Efficient User Incentives in Extreme Edge Sensing: A New Learning-Based Scheme

Abstract

Extreme Edge Sensing (EES) systems utilize the built-in sensors of users' smart devices to collect data from the surrounding environment and employ their processors to carry out edge computing tasks. Emerging as a solution to remote sensing challenges, EES systems are noted for their efficient time and cost management, scalability, and the ability to gather real-time data. Efforts to enhance these systems have focused on improving quality of data (QoD) and coverage, as well as on developing incentive schemes to optimize performance. In this thesis, we assess the impact of users' mobility and availability on the spatiotemporal coverage and QoD of EES systems, considering the heterogeneity of users. We propose a distribution-aware and learning-based dynamic incentive scheme.
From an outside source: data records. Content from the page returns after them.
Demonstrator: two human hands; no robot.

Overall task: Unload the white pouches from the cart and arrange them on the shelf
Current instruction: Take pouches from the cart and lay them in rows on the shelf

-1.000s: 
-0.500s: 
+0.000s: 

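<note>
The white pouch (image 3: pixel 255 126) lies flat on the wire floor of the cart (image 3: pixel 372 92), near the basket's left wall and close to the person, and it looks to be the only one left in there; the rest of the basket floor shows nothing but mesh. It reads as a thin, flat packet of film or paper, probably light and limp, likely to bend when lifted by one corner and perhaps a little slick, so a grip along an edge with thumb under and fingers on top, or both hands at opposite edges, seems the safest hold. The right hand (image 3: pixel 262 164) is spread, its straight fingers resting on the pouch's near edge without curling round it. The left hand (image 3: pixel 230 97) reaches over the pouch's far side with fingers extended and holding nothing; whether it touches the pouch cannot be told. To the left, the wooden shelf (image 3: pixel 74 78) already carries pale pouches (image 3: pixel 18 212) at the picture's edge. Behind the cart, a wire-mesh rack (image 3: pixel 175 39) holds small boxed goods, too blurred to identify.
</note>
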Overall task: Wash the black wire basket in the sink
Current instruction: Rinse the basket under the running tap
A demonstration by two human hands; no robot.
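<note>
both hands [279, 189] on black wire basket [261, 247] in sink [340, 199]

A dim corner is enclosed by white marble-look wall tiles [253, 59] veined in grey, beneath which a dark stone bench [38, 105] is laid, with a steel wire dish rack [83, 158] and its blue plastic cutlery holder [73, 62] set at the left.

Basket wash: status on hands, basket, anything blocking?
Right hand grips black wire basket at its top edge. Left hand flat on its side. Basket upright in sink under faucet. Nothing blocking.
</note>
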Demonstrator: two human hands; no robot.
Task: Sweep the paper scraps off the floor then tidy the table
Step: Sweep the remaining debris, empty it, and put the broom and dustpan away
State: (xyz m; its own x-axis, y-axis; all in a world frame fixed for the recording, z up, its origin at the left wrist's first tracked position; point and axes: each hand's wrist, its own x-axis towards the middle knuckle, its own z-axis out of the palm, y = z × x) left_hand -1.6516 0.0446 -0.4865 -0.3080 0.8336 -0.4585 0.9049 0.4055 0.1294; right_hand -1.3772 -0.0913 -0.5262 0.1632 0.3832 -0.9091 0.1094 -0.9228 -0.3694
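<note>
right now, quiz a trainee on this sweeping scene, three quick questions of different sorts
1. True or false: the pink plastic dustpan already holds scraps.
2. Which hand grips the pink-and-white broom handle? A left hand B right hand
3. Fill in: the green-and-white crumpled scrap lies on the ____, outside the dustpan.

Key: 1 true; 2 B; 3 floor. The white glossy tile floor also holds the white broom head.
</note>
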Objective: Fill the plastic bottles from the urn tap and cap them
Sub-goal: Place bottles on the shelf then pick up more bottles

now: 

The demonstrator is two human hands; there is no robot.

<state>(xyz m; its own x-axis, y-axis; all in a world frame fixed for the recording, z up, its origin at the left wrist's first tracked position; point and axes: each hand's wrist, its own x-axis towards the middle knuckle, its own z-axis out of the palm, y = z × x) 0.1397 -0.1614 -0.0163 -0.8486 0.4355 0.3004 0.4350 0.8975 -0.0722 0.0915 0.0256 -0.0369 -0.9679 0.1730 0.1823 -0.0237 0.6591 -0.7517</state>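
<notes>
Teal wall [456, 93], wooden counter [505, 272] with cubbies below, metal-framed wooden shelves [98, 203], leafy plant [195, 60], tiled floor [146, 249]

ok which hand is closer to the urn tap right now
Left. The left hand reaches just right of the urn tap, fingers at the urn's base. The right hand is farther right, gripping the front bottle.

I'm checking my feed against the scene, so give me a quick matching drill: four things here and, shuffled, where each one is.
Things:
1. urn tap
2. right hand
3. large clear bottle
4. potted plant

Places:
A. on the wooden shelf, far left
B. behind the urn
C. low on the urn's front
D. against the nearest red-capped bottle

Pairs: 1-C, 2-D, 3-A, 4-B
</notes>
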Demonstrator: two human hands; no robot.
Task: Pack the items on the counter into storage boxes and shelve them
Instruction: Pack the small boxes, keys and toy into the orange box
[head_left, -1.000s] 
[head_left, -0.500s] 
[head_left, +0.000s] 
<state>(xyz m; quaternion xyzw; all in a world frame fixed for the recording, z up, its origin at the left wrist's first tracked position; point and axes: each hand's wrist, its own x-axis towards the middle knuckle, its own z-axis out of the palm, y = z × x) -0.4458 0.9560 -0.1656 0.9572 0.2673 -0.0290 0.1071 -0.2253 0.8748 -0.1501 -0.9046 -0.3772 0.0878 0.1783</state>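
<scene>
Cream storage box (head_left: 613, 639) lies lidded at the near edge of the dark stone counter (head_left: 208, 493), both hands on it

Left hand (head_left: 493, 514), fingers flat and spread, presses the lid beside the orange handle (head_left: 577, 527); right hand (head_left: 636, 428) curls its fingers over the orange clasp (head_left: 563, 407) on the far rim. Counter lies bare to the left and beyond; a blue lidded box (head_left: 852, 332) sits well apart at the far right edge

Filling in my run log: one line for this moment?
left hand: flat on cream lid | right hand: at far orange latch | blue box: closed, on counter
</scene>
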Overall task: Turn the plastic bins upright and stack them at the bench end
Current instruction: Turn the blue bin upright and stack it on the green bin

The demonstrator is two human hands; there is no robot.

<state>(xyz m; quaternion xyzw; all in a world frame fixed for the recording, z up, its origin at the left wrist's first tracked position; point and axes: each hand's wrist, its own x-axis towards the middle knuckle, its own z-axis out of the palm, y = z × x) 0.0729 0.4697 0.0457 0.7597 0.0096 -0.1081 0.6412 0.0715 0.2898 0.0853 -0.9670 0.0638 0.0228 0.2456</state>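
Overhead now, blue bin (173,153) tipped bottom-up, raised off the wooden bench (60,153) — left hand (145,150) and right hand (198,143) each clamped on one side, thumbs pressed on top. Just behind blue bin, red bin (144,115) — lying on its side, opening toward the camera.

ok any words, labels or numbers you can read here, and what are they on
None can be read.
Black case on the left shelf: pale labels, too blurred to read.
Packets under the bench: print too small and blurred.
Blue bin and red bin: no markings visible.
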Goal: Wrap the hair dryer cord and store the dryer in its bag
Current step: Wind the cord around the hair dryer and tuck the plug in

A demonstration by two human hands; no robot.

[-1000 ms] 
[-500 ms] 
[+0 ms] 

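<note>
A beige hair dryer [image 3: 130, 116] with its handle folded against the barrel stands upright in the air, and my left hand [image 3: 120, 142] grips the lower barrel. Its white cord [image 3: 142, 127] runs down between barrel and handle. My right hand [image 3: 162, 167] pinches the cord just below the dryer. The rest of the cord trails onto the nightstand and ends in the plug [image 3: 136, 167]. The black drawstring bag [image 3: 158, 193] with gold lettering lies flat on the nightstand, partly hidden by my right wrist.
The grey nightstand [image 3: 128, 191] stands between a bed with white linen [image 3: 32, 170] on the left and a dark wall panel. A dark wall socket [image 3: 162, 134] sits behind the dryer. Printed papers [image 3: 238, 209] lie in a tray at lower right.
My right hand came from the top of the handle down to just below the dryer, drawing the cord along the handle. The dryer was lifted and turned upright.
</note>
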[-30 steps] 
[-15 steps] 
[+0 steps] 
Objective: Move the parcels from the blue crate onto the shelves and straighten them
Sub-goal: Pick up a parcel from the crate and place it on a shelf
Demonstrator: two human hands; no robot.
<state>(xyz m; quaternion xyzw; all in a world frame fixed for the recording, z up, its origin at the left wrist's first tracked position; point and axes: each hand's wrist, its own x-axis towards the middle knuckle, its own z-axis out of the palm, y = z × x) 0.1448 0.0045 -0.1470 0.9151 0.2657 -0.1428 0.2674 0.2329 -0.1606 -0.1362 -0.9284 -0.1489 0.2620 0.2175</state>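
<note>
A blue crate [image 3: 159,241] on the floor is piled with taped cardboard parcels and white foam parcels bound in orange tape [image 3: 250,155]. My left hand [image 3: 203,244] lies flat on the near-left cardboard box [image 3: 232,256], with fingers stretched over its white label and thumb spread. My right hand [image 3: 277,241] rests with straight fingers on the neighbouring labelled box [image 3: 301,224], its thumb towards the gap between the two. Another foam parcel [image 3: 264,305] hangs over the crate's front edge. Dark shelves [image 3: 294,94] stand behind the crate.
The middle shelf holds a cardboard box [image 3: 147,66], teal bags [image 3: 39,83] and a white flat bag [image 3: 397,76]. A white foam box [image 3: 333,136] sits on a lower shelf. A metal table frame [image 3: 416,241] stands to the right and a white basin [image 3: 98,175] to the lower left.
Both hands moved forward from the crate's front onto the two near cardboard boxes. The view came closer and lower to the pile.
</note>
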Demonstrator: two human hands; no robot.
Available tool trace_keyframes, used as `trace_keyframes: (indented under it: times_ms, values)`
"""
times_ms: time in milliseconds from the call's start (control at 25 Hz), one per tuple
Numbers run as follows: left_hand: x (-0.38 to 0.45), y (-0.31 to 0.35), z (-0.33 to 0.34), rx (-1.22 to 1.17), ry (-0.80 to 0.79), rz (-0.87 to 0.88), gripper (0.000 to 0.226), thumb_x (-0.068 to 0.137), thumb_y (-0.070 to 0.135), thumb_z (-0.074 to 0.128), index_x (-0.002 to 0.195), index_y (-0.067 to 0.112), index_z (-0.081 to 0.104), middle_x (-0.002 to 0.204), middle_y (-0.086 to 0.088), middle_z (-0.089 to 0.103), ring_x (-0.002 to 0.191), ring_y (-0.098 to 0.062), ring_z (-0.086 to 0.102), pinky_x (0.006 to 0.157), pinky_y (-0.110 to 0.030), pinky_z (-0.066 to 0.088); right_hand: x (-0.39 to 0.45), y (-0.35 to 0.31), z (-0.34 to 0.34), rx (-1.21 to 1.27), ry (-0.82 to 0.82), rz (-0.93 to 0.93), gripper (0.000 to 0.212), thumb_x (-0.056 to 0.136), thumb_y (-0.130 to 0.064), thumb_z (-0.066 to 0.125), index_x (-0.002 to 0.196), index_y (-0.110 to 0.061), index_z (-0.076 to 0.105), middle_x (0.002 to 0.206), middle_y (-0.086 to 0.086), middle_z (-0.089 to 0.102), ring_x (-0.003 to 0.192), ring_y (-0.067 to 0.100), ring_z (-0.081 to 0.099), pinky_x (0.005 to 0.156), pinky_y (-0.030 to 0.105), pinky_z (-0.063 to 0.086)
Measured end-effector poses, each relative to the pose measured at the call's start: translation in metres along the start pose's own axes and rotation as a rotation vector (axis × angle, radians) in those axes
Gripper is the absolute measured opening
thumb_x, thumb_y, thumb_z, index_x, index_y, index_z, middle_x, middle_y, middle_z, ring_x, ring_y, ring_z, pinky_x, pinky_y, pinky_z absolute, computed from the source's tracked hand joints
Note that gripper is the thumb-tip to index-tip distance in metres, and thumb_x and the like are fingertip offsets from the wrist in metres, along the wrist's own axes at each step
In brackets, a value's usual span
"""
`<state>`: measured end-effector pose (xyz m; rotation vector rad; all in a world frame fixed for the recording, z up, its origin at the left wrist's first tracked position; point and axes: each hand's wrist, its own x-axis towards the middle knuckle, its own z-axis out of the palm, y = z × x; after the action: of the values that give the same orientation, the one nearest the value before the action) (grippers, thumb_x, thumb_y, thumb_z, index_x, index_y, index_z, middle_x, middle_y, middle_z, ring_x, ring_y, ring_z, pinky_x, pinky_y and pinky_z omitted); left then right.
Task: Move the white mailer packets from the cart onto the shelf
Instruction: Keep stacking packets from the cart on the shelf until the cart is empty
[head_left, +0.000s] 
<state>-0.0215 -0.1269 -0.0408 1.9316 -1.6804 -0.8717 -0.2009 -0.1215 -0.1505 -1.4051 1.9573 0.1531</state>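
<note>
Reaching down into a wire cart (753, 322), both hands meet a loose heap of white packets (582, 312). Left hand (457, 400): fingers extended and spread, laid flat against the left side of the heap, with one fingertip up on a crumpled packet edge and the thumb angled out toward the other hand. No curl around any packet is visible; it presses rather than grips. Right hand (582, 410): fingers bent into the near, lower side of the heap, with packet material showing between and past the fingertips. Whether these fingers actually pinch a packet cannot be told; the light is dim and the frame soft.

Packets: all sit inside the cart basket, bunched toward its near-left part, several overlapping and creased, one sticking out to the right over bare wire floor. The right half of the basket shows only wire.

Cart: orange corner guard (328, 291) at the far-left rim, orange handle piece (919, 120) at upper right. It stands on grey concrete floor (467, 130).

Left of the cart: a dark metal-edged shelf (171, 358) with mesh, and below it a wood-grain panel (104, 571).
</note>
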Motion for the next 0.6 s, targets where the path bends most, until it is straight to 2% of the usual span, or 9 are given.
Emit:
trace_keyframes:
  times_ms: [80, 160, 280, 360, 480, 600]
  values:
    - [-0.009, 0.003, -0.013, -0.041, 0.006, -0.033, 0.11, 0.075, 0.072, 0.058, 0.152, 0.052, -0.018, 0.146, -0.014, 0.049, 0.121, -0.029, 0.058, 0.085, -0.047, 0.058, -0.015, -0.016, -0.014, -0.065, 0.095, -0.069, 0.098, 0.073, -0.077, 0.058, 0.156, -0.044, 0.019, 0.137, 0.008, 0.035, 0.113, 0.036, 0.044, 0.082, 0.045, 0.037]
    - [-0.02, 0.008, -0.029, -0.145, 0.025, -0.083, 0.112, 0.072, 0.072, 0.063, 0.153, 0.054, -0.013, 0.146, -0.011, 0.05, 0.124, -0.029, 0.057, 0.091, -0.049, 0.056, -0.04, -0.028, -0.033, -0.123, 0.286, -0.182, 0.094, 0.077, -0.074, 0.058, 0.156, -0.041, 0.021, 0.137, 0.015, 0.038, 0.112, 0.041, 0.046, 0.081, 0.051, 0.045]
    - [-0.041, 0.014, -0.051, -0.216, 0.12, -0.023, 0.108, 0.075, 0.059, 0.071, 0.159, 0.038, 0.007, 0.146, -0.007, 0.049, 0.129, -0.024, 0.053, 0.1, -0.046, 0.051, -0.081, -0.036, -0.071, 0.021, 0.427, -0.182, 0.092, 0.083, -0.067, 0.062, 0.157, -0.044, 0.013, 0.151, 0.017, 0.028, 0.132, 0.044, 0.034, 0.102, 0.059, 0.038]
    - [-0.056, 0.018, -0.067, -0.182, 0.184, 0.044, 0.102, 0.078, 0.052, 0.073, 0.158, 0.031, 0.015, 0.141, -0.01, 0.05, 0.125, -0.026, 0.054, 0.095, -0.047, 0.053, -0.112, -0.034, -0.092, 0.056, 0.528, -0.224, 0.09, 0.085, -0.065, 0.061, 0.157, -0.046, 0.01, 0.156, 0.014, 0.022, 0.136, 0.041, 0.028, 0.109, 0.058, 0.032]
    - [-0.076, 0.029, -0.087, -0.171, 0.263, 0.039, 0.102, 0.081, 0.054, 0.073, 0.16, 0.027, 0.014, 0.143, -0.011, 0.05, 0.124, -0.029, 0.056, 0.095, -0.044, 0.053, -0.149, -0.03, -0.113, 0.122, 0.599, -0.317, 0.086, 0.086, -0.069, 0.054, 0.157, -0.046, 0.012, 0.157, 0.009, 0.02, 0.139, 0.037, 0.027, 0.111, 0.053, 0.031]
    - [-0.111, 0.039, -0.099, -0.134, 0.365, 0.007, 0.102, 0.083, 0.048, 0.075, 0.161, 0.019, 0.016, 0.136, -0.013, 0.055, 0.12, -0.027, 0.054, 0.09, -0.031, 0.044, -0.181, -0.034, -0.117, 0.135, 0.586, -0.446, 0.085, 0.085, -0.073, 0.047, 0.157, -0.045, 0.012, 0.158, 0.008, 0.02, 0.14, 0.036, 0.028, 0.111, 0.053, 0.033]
Specifically, we consider the randomness of users' mobility and velocity using a 2-dimensional random waypoint (RWP) model and support the learning-based incentive scheme with a long short-term memory (LSTM) model. The LSTM model utilizes the users' historical data to predict their availability to perform the sensing tasks. The proposed scheme is used to enhance system performance and effectively manage the trade-off between quality and cost, by recruiting users based on the required quality and cost constraints to meet the minimum quality requirement within a constrained budget. Our findings demonstrate that the proposed scheme enhances the spatiotemporal coverage and QoD in EES systems.